As a parent, you are best placed to decide on the right time for the dummy to go – it’s your decision.
Sometimes children decide to give up their dummies by themselves. Most often, parents are the ones who decide. Try not to feel rushed or pressured by the reactions of family, other children or even strangers.
Your child is likely to have become very attached to the dummy. Touching and sucking on the dummy will be comforting. Like other attachment objects, dummies can help young children manage everyday stress in their lives.
But there comes a time when the dummy has to go. Your child will probably not find it easy to part with. So if you feel it’s time for the dummy to go, a gradual approach is the fairest and easiest.
Tips
When you’re ready to stop or reduce your child’s use of a dummy, the following ideas can help.
- Take some pressure off by reminding yourself that sucking a dummy never becomes a lifelong habit. Many children will stop using a dummy by themselves.
- Choose your timing. A period of change or stress for you or your child might not be a good time to give up.
- Talk to your child about giving up the dummy, if your child is old enough to understand.
- When you and your child are ready, begin by restricting dummy use to certain times and places, such as in the car or cot. This gives your child a chance to get used to being without the dummy.
- Encourage the use of other comforters such as a blanket or teddy, if these are more socially acceptable.

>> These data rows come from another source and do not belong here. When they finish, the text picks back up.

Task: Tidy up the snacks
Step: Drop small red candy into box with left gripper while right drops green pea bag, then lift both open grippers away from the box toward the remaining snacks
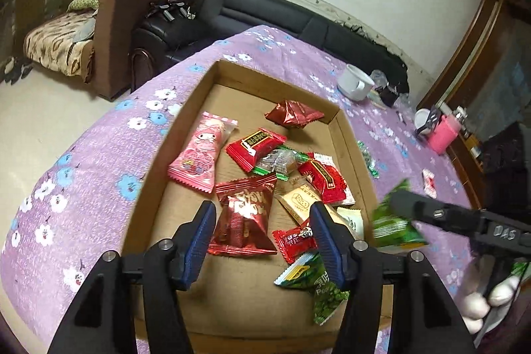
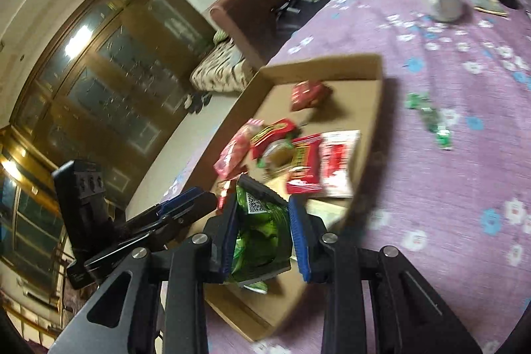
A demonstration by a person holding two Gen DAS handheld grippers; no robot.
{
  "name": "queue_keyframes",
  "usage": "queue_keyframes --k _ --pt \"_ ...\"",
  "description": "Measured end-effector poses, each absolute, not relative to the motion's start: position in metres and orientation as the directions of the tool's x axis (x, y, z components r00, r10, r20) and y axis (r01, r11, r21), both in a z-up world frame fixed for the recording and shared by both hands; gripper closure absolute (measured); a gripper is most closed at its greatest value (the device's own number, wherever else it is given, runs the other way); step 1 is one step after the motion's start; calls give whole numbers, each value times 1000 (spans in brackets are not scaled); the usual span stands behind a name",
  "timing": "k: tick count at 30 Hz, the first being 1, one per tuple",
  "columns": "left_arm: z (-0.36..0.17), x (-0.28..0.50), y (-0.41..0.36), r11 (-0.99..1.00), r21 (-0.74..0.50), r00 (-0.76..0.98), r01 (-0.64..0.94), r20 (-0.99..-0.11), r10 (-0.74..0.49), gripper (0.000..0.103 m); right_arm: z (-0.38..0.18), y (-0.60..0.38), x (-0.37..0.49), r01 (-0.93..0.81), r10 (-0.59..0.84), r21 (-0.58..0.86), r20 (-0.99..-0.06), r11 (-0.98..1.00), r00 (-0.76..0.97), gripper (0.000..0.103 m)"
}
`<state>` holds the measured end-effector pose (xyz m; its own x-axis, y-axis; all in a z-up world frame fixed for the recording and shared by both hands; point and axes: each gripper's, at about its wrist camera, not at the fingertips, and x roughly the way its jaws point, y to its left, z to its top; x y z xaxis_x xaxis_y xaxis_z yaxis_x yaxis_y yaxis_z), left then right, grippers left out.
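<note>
A shallow cardboard tray [image 1: 351,135] lies on the purple flowered tablecloth and holds several snack packets: a pink one [image 1: 199,155], red ones [image 1: 244,221] and a green pea packet [image 1: 315,284]. My left gripper [image 1: 262,214] is open and empty above the tray's near end. My right gripper [image 2: 262,204] is shut on a green snack packet [image 2: 259,238] and holds it over the tray's [image 2: 378,62] near right edge; it shows blurred in the left wrist view [image 1: 395,221]. A small green packet [image 2: 428,118] lies on the cloth right of the tray.
A white mug [image 1: 356,82] and a pink cup [image 1: 443,135] stand at the far right of the table. A small red-white packet [image 1: 429,183] lies on the cloth. A black sofa [image 1: 265,12] and a brown armchair [image 1: 132,22] stand beyond the table.
</note>
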<state>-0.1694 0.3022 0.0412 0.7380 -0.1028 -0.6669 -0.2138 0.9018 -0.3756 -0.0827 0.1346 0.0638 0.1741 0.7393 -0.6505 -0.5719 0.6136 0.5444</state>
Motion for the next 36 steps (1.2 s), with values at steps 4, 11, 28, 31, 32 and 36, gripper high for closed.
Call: queue_keyframes --k 4,11,28,31,32,36 --pt "46 -178 311 891 -402 758 -211 -643 -110 39 57 166 -87 -603 712 504 -684 618 157 74" --pt "47 -185 314 883 -420 767 -208 -631 -119 34 52 201 -74 -625 636 380 -730 682 250 72" --pt "67 -182 238 975 -176 746 -136 -666 -16 18 83 68 -103 -516 666 442 -618 734 417 54" --pt "72 -181 214 988 -88 745 -125 -666 35 16 78 43 -107 -470 671 484 -602 738 434 54" --pt "73 -181 207 990 -63 746 -122 -664 50 16 78 36 -107 -461 666 485 -600 744 443 54" --pt "78 -179 182 994 23 747 -109 -658 97 16 80 14 -113 -432 649 485 -589 760 482 53"
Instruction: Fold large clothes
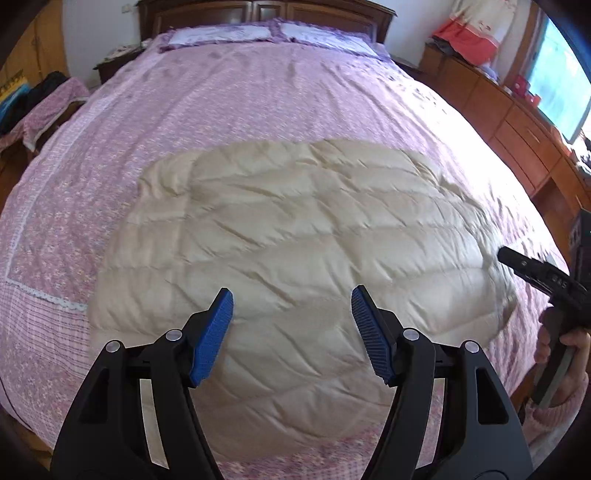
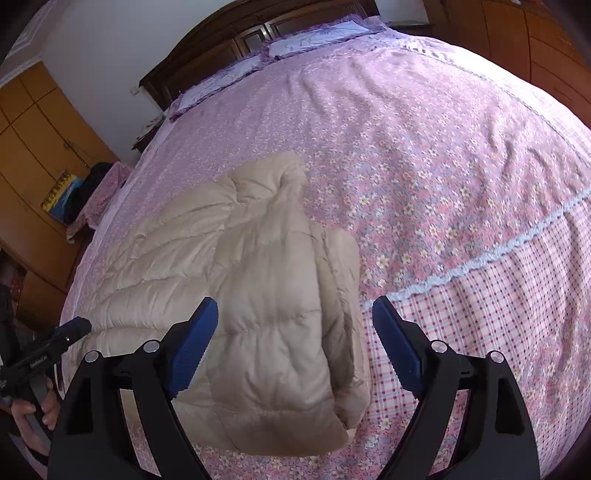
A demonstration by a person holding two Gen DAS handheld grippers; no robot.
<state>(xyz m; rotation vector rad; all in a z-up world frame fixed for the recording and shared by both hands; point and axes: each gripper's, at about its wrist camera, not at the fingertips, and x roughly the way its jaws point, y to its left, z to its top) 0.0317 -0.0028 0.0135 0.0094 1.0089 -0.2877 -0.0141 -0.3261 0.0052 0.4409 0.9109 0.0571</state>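
Observation:
A cream quilted puffer jacket (image 1: 295,236) lies folded flat on the pink floral bedspread (image 1: 258,92), near the bed's front edge. My left gripper (image 1: 291,299) hovers above its near part, open, nothing between the blue pads. In the right wrist view the jacket (image 2: 258,295) shows its right side folded over, and my right gripper (image 2: 295,310) hangs above that fold, jaws wide open and empty. The right gripper (image 1: 517,264) also shows at the jacket's right edge in the left view. The left gripper (image 2: 74,328) appears at the jacket's left side in the right view.
Two pillows (image 1: 266,35) lie against the dark wooden headboard (image 1: 258,11). A wooden dresser (image 1: 517,122) runs along the bed's right side. Wardrobes (image 2: 40,147) and a cloth-covered stool (image 1: 48,107) stand on the left. A hand in a pink sleeve (image 1: 561,369) holds the right gripper.

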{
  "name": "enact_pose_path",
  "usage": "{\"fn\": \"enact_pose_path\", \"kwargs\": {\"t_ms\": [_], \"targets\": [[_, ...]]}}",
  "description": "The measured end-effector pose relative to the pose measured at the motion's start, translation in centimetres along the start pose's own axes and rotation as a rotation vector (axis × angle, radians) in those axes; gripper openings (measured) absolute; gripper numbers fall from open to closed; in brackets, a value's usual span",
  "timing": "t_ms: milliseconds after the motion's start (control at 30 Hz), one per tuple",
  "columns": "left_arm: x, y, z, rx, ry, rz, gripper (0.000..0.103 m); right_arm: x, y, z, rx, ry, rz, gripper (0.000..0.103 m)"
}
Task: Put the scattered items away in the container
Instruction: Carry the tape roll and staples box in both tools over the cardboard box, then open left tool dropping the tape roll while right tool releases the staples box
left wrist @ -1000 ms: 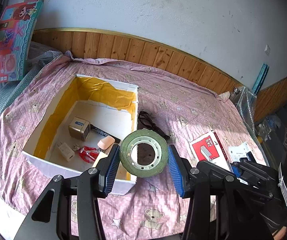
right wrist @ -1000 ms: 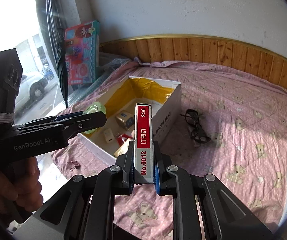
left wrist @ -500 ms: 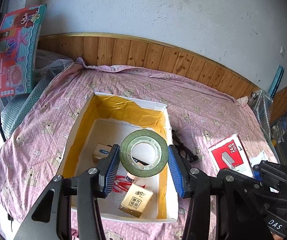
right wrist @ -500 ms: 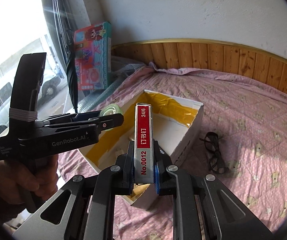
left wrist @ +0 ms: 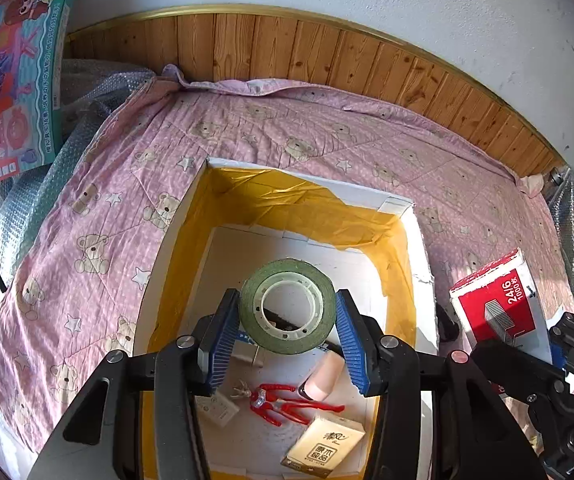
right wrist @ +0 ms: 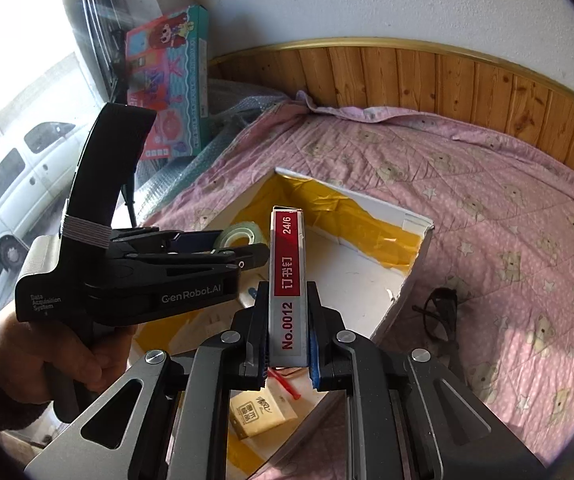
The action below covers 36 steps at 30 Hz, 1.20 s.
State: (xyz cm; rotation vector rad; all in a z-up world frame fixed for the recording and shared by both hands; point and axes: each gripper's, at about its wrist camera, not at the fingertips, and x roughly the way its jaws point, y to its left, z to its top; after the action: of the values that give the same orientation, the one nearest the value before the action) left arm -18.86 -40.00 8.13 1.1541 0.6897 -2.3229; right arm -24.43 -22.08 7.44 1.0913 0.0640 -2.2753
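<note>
Two tools are in play, each gripping one thing. The left tool has its two blue pads clamped on the sides of a single roll of green tape, held in the air over the open container, a white cardboard box lined with yellow tape along its inner walls. In the right wrist view the same tool shows from the side, held by one hand in a dark red sleeve.

The right tool is closed on one red-and-grey staple box, gripped by its lower end and standing upright between the fingers, above the container's near right corner.

The container sits on a bed covered with a pink quilt printed with bears and stars, towards the quilt's near edge. Inside it, on the white floor, five loose things can be counted: one red-and-silver toy figure, one beige tissue packet, one pink cylinder, one small white plug-like block, and one dark bar partly hidden behind the tape roll.

One pair of black glasses lies on the quilt just beside the container's right wall. One colourful toy carton leans upright against the wall past the bed's far left corner.
</note>
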Motion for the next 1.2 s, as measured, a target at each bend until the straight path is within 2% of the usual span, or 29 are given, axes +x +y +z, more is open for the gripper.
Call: {"fn": "enact_pose_path", "kwargs": {"t_ms": [300, 700, 867, 1000, 1200], "targets": [[6.9, 1.2, 1.7, -0.030, 0.121, 0.052, 0.049, 5.6, -2.6, 2.3, -0.052, 0.112, -0.059, 0.016], [11.0, 0.9, 3.9, -0.007, 0.147, 0.091, 0.049, 10.0, -4.5, 3.5, -0.083, 0.198, -0.088, 0.016], [12.0, 1.2, 4.4, -0.014, 0.147, 0.101, 0.049, 10.6, -4.8, 3.5, -0.073, 0.202, -0.094, 0.017], [12.7, 1.8, 4.5, -0.045, 0.147, 0.091, 0.049, 10.1, -5.1, 3.5, -0.038, 0.174, -0.090, 0.024], [12.3, 2.1, 4.4, -0.040, 0.138, 0.085, 0.053, 8.7, -5.2, 3.5, 0.006, 0.128, -0.076, 0.025]]}}
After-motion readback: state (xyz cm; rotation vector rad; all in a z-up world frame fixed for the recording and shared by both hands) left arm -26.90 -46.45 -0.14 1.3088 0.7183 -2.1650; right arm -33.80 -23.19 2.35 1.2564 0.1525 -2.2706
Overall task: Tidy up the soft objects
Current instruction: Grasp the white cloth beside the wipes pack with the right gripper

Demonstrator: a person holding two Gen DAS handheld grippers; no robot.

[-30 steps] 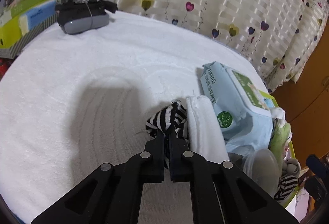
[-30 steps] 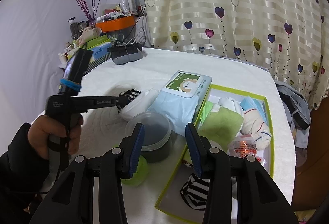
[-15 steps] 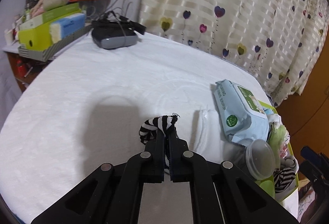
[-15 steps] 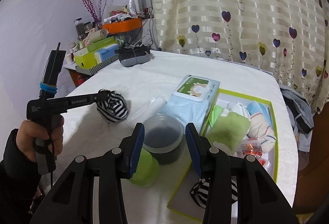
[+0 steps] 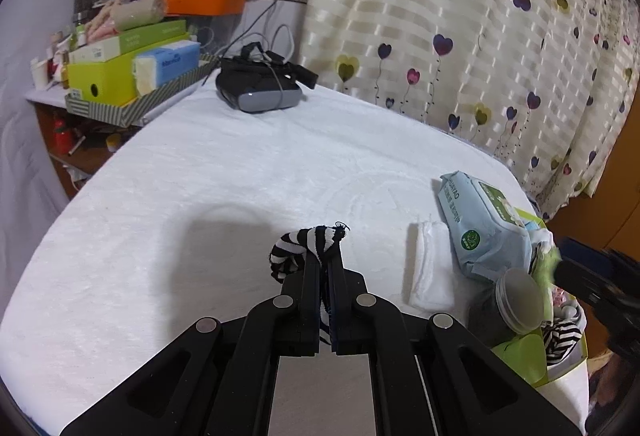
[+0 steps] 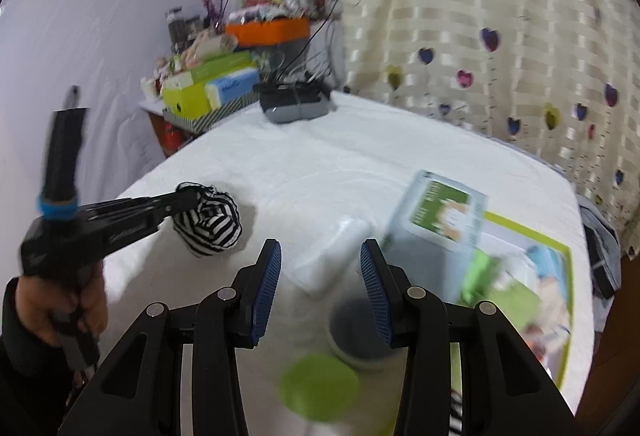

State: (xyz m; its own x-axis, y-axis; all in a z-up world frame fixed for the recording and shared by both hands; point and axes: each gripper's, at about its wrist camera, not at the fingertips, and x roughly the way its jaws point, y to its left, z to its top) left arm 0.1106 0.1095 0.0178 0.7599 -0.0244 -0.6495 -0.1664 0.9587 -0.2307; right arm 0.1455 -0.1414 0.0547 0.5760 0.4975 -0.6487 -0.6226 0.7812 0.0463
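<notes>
The white-covered desk (image 5: 200, 172) carries a green-rimmed box (image 6: 560, 248) at its right edge, apparently the collecting place, beside which a wet-wipe pack (image 5: 480, 220) and a folded white cloth (image 5: 428, 268) are laid. A striped black-and-white sock bundle (image 6: 210, 222) is clamped between the fingers of the left gripper (image 5: 328, 264) and held clear of the desk, presumably for carrying to that box. The right gripper (image 6: 320, 276) is held with its fingers apart and empty, the white cloth lying just beyond it, though that view is blurred.

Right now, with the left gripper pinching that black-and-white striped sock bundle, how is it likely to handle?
The striped sock bundle is probably soft and floppy: it sags below the left gripper, which is shut on just one edge. It looks light, since that thin pinch carries it. Its rounded shape might roll slightly if dropped.
</notes>
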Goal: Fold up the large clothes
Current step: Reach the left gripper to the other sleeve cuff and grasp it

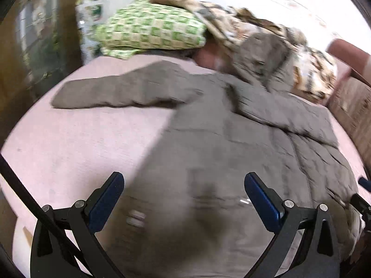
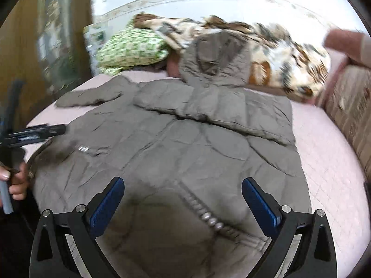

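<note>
Both claws released, jaws spread wide: our left gripper [image 1: 184,183] and right gripper [image 2: 183,188] hover just above the hem of the grey quilted jacket [image 2: 176,143]. It lies flat on the pink bed [image 2: 329,162], one sleeve crossed over the chest, the other flung outward, hood [image 2: 215,58] farthest off. We judge it bulky, soft, slippery-shelled; hem corners or sleeve cuff seem best holds.

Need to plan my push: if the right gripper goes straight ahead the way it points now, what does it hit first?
Most likely the grey jacket: the open right gripper points at its quilted front near the zipper, nothing between. Depth is unclear.
</note>
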Demonstrator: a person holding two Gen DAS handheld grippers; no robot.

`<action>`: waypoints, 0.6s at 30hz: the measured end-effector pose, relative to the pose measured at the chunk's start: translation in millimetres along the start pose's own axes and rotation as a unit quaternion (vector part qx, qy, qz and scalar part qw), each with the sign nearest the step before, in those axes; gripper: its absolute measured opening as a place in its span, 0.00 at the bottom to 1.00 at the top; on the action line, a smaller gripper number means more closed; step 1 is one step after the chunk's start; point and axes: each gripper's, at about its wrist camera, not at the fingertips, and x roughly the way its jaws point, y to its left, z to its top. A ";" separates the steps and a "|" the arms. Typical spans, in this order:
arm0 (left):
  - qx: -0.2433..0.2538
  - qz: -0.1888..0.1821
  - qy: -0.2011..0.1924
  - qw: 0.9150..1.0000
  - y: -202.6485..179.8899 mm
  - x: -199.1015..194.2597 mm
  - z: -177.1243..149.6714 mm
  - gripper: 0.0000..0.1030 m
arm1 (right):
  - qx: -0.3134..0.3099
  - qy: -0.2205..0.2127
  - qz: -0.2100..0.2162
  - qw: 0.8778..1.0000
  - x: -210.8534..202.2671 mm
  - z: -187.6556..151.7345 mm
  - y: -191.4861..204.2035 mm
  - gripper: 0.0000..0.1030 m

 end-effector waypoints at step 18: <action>-0.320 0.056 0.011 0.946 189.9 67.0 89.7 1.00 | 0.015 0.005 -0.008 1.000 62.9 82.6 -45.5 0.99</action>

- Once your child is coping for longer periods without the dummy, set a time and date – then take away the dummy.
- Mark the occasion of becoming dummy-free with a celebration or special reward.
- Finally, try not to turn back. No matter how well you have prepared your child for this change, expect some discomfort and some protest.
Very good advice. I did succumb to pressure for my eldest when it came to giving up the dummy. Personally I think it was too soon, he wasn’t even two. I remember him crying and being inconsolable it was very hard on him and on me. When my twins were born I purposely did not give them a dummy for fear of having to relive the trauma of giving up the dummy all over again.
Our doctor recommended cutting off a small piece of the “sucky” end each night; by the 3rd night or so, our daughter didn’t want it at all, and she actually threw it away herself. Simple and so effective!